HOW TO COMPLETE THIS TASK
Transcribe the data that follows without changing a word, and omit the pictures.

GIVEN DATA

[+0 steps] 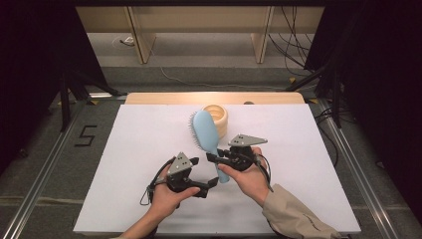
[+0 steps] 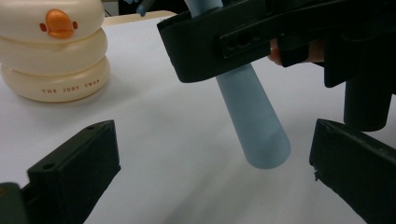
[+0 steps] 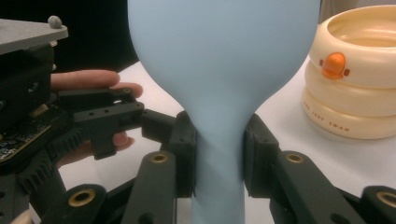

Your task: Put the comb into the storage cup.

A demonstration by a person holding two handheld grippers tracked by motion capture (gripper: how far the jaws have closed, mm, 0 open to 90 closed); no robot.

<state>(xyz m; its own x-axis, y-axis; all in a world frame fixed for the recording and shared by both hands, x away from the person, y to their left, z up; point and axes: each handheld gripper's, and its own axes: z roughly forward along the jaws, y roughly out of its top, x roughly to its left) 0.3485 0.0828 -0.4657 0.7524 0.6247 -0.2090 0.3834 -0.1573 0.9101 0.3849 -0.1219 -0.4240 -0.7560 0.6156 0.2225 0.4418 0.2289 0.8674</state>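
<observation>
A light-blue hairbrush is held off the white sheet with its bristles facing left, and my right gripper is shut on the neck of its handle. The right gripper view shows both pads pressed on the handle under the broad head of the hairbrush. My left gripper stands open just left of the handle's lower end. In the left gripper view the handle's tip hangs between the wide-apart jaws without touching them.
A cream ring-shaped duck container stands behind the brush near the far edge of the white sheet; it is also at upper left and at right. Dark stands and cables flank the table.
</observation>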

RESPONSE TO THE EXERCISE
[+0 steps] 
[+0 steps] 
[+0 steps] 

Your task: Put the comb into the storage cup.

A demonstration by a person holding two handheld grippers tracked by motion capture (gripper: how far the jaws have closed, mm, 0 open to 90 closed); no robot.

<state>(xyz m; its own x-axis, y-axis; all in a world frame fixed for the recording and shared by both hands, x away from the person, y to their left, z up; point and axes: each handheld gripper's, and its own axes: z roughly forward along the jaws, y roughly out of its top, x roughly to its left) 0.3485 0.0828 -0.4657 0.7524 0.6247 -0.2090 0.3834 -0.1573 0.9101 0.3849 -0.1219 -0.4240 -0.7560 0.6156 0.2225 0.4418 0.2289 0.8674</state>
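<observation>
A light-blue hairbrush is held off the white sheet with its bristles facing left, and my right gripper is shut on the neck of its handle. The right gripper view shows both pads pressed on the handle under the broad head of the hairbrush. My left gripper stands open just left of the handle's lower end. In the left gripper view the handle's tip hangs between the wide-apart jaws without touching them.
A cream ring-shaped duck container stands behind the brush near the far edge of the white sheet; it is also at upper left and at right. Dark stands and cables flank the table.
</observation>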

This exercise has nothing more to it.